| Assignment |
Print the listing in full, with no character changed.
· · · ·
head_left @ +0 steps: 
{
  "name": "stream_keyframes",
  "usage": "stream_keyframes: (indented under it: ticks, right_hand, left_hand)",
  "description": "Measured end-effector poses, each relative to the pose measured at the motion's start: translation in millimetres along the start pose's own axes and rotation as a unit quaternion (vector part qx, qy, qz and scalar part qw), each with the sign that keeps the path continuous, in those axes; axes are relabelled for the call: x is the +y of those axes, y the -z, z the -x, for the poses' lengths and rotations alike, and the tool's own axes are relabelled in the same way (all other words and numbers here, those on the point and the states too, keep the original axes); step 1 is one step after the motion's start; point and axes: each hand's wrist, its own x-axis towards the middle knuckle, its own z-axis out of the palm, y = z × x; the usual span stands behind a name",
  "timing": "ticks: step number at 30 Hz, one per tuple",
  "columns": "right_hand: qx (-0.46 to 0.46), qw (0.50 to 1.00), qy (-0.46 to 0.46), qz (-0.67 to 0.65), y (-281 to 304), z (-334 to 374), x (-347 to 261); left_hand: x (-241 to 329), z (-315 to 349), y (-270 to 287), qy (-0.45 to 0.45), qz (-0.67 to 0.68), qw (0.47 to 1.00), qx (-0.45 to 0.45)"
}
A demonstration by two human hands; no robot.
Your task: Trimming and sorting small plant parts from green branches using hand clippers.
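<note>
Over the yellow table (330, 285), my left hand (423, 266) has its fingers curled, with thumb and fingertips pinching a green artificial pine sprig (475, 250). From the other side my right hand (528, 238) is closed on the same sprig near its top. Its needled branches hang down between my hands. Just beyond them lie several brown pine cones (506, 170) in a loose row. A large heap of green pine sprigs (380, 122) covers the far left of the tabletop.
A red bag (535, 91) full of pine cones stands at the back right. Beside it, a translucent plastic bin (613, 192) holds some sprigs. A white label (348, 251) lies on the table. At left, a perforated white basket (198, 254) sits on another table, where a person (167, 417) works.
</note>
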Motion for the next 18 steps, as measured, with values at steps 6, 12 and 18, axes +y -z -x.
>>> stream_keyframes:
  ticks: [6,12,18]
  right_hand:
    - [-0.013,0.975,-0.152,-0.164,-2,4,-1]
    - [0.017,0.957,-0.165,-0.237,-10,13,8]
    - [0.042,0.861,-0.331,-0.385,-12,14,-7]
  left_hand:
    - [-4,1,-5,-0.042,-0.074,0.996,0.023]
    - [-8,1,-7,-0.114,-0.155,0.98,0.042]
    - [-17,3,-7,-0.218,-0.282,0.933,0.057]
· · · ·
| Solution to this task |
head_left @ +0 steps: 
{
  "name": "stream_keyframes",
  "usage": "stream_keyframes: (indented under it: ticks, right_hand, left_hand)",
  "description": "Measured end-effector poses, each relative to the pose measured at the motion's start: translation in millimetres along the start pose's own axes and rotation as a unit quaternion (vector part qx, qy, qz and scalar part qw), each with the sign that keeps the path continuous, in those axes; axes are relabelled for the call: x is the +y of those axes, y the -z, z the -x, for the poses' lengths and rotations alike, and the tool's own axes are relabelled in the same way (all other words and numbers here, those on the point and the states too, keep the original axes); step 1 is one step after the motion's start; point and axes: each hand's wrist, its own x-axis towards the middle knuckle, its own z-axis out of the palm, y = z × x; the usual span stands behind a name",
  "timing": "ticks: step number at 30 Hz, one per tuple",
  "columns": "right_hand: qx (-0.46 to 0.46), qw (0.50 to 1.00), qy (-0.46 to 0.46), qz (-0.67 to 0.65), y (-281 to 304), z (-334 to 374), x (-347 to 261); left_hand: x (-241 to 329), z (-315 to 349), y (-270 to 287), qy (-0.45 to 0.45), qz (-0.67 to 0.68), qw (0.47 to 1.00), qx (-0.45 to 0.45)"
}
A demonstration by two human hands; no robot.
Your task: Trimming and sorting small plant parts from green branches using hand clippers.
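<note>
Over the yellow table (330, 285), my left hand (423, 266) has its fingers curled, with thumb and fingertips pinching a green artificial pine sprig (475, 250). From the other side my right hand (528, 238) is closed on the same sprig near its top. Its needled branches hang down between my hands. Just beyond them lie several brown pine cones (506, 170) in a loose row. A large heap of green pine sprigs (380, 122) covers the far left of the tabletop.
A red bag (535, 91) full of pine cones stands at the back right. Beside it, a translucent plastic bin (613, 192) holds some sprigs. A white label (348, 251) lies on the table. At left, a perforated white basket (198, 254) sits on another table, where a person (167, 417) works.
</note>
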Motion for the next 18 steps, as measured, with values at steps 6, 12 and 18, axes +y -z -x.
>>> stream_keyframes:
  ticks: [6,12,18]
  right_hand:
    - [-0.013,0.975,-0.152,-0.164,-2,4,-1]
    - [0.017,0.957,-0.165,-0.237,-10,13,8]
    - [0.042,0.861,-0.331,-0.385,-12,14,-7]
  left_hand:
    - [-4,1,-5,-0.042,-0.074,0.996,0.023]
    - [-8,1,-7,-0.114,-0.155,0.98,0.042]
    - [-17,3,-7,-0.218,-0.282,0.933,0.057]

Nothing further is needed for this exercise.